Investigational drugs: Rifampicin works by inhibiting bacterial RNA polymerase, preventing the bacteria from making proteins and reproducing. Pyrazinamide disrupts energy production in the bacteria, making it difficult for them to survive. Both medications are taken orally, and the trial is studying whether higher doses of these antibiotics can reduce the overall treatment time for patients with drug-sensitive cases.
Summary
These four clinical trials represent important research efforts to improve treatment for people with drug-sensitive forms of the disease. A notable pattern is the concentration of trials in the Netherlands, which is participating in two studies, while other European countries including France, Denmark, Italy, Spain, and Sweden each host one trial.
The primary focus across most trials is on optimizing the use of rifampicin, with three of the four studies investigating higher doses of this antibiotic. Researchers are particularly interested in understanding whether increased doses can either shorten treatment duration or improve outcomes for patients who are difficult to treat due to age or other health conditions. Safety monitoring, especially for liver-related side effects, is a key component of these studies.
One trial takes a different approach by evaluating tedizolid and linezolid, two oxazolidinone antibiotics, as alternatives or complements to standard treatment. This diversification of research approaches reflects the medical community’s ongoing efforts to find more effective and efficient treatment options.

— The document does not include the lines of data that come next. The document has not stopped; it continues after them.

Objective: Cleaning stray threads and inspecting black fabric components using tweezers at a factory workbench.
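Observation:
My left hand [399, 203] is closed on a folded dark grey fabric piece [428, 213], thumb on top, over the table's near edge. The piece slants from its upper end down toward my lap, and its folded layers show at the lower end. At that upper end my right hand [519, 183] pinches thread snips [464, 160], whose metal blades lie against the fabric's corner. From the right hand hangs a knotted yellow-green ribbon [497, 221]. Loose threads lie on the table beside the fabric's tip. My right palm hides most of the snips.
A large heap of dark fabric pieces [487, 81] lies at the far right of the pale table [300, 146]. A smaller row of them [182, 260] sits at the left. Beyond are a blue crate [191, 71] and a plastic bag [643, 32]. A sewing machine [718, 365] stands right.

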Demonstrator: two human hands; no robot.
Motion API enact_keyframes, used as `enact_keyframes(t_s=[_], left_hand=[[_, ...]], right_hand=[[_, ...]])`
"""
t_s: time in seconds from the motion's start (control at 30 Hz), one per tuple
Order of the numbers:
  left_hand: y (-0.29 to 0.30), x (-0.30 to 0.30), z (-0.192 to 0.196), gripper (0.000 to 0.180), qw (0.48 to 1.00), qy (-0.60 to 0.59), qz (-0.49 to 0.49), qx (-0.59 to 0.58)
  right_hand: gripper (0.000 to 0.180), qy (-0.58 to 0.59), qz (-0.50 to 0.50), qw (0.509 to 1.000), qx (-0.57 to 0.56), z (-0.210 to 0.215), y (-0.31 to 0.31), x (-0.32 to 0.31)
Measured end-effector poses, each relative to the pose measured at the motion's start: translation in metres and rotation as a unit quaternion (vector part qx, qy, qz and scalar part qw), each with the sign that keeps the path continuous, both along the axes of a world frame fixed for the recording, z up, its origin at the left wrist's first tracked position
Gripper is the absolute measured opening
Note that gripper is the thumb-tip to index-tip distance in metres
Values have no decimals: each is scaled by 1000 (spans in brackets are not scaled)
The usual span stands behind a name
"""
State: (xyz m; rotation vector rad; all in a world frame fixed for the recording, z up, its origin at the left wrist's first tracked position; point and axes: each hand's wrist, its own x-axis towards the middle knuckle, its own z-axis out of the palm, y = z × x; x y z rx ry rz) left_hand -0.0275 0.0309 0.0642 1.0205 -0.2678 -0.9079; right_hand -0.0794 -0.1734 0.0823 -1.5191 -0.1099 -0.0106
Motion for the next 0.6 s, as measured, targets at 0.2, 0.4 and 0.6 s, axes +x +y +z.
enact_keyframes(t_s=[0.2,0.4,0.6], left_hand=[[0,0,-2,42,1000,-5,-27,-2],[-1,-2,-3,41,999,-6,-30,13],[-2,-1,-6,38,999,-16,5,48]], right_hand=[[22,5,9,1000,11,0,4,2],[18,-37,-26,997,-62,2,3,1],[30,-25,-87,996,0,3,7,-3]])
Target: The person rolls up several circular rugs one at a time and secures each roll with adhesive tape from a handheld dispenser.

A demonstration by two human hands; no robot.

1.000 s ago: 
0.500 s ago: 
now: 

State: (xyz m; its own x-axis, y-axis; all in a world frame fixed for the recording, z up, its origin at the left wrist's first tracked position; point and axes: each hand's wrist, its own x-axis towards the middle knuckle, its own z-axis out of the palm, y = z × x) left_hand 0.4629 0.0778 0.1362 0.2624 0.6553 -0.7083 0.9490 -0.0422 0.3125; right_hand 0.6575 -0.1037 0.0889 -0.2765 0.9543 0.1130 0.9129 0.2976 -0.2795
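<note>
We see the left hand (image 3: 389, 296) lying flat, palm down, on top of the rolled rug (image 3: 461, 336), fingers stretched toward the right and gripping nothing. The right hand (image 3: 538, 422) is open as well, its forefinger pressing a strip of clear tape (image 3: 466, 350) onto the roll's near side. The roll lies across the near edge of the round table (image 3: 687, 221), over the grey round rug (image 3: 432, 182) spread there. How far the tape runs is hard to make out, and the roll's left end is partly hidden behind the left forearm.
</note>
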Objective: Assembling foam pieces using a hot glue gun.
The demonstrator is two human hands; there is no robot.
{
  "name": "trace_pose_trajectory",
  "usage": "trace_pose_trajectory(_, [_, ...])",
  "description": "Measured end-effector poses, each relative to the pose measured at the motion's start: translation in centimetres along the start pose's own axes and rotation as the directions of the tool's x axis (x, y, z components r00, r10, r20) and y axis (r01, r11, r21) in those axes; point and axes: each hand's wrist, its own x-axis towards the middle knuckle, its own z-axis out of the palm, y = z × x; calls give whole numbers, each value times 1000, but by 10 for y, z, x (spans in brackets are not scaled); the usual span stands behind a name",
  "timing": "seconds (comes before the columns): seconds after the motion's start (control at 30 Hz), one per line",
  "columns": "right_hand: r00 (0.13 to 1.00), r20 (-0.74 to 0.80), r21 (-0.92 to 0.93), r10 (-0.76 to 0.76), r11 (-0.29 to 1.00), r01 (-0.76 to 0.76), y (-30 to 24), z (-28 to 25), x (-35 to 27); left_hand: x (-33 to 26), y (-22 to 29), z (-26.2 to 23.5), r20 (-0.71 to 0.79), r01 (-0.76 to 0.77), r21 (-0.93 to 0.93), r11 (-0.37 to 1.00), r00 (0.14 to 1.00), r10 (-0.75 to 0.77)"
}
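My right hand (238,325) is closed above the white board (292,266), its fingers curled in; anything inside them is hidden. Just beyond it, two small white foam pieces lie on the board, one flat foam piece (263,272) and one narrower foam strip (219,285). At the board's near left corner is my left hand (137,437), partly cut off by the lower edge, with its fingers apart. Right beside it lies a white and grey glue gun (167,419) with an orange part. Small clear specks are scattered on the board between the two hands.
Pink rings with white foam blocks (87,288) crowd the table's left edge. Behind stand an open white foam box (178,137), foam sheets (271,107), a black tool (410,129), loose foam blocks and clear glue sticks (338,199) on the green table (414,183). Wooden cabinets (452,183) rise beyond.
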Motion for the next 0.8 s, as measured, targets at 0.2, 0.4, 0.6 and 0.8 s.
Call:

All trials focus exclusively on drug-sensitive cases, meaning the bacteria can still be treated with standard medications. Participants in these studies will benefit from close monitoring and may contribute to improving treatment protocols that could help many patients in the future. Anyone interested in participating should discuss the specific eligibility requirements with their healthcare provider, as criteria vary between studies based on age, disease severity, and other health factors.